◆ **EXERCISE REQUIREMENTS**:
Up to and including the line with "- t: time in", repeat every line of the listing exactly, beginning at the first.
====== SOURCE DATA
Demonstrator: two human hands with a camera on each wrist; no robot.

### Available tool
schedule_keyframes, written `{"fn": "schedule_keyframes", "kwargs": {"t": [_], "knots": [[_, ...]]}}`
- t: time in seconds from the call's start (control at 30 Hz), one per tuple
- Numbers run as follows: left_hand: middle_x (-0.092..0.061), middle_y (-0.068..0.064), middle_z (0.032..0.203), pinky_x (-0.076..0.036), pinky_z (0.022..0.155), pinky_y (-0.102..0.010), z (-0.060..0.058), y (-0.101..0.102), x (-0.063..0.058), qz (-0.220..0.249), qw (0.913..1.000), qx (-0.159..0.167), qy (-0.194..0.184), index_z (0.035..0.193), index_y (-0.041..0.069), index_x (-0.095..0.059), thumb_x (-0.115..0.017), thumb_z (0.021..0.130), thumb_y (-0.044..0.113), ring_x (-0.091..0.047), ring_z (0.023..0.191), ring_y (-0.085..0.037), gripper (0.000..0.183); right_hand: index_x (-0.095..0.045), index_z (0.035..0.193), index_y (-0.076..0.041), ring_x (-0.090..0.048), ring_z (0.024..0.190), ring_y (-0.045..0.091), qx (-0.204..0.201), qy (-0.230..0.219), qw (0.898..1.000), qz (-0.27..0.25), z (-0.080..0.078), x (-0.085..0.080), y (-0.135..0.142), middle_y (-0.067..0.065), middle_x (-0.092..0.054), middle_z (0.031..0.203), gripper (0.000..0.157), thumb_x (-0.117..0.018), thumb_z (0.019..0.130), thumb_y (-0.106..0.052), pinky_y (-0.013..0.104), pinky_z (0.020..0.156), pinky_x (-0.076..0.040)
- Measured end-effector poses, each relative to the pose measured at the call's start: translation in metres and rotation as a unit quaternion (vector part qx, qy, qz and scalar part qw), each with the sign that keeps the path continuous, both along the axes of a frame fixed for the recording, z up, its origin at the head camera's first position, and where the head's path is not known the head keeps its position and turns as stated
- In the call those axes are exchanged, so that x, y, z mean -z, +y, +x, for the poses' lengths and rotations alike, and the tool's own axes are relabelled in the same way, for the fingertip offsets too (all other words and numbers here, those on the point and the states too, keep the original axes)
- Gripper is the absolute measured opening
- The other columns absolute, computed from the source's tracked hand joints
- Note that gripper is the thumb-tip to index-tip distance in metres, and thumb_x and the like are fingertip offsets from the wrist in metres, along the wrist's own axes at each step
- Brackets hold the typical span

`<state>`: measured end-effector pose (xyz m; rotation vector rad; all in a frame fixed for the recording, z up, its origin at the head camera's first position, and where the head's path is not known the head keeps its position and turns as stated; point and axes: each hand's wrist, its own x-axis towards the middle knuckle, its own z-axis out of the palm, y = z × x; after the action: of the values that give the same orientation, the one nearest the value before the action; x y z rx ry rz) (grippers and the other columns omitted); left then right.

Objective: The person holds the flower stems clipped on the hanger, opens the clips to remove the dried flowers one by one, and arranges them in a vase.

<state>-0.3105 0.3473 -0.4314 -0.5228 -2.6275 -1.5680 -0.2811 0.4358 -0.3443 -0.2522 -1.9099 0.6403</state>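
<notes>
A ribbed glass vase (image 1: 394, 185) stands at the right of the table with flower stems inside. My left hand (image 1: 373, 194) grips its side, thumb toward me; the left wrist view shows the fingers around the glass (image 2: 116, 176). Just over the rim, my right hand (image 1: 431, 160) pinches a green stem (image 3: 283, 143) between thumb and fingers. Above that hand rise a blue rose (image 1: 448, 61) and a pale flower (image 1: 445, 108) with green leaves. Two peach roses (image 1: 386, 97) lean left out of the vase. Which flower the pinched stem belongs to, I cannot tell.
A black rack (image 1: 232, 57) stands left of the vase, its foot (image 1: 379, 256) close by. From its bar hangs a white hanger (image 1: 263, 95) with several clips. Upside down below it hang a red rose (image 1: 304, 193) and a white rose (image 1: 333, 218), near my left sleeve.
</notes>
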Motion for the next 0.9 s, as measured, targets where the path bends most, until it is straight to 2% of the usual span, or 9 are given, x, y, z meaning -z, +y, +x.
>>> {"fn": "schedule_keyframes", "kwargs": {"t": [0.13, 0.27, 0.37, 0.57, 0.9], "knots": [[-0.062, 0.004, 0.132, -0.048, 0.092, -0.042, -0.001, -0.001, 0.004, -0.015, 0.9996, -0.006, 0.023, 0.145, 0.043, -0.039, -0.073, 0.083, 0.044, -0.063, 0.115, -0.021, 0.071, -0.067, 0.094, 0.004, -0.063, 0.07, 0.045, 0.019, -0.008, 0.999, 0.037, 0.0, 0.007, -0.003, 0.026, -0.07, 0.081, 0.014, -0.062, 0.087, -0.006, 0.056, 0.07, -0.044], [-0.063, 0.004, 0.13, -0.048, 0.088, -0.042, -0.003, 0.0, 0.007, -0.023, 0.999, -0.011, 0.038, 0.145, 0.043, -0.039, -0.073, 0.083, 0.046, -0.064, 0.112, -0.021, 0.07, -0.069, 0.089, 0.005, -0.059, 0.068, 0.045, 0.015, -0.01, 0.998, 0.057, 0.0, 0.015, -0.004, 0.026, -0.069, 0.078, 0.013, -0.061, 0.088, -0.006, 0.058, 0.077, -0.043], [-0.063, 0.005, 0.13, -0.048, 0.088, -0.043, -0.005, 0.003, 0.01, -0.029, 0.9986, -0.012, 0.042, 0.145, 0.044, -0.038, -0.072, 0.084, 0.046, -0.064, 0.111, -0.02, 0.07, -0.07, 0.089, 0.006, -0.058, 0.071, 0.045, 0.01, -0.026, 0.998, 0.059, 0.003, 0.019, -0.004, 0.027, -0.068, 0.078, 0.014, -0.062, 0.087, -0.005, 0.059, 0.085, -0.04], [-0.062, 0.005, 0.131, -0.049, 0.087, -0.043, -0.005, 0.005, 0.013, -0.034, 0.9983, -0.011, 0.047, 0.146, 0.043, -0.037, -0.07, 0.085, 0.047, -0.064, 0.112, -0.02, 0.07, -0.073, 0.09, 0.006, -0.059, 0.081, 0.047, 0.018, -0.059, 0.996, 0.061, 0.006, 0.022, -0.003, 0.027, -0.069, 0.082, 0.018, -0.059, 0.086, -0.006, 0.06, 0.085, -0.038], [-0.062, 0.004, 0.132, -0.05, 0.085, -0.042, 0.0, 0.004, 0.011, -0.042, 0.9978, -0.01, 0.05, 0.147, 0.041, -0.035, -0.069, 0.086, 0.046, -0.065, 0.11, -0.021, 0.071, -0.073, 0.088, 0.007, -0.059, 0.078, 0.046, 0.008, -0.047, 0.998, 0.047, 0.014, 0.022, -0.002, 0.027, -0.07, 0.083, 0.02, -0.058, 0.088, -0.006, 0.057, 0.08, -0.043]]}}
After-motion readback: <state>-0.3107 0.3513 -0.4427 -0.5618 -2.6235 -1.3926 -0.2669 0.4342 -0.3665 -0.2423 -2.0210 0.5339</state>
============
◆ **ANSWER**:
Demonstrator: two human hands with a camera on each wrist; no robot.

### Available tool
schedule_keyframes, written `{"fn": "schedule_keyframes", "kwargs": {"t": [_], "knots": [[_, ...]]}}`
- t: time in seconds from the call's start (control at 30 Hz), one per tuple

Nothing else goes with this output.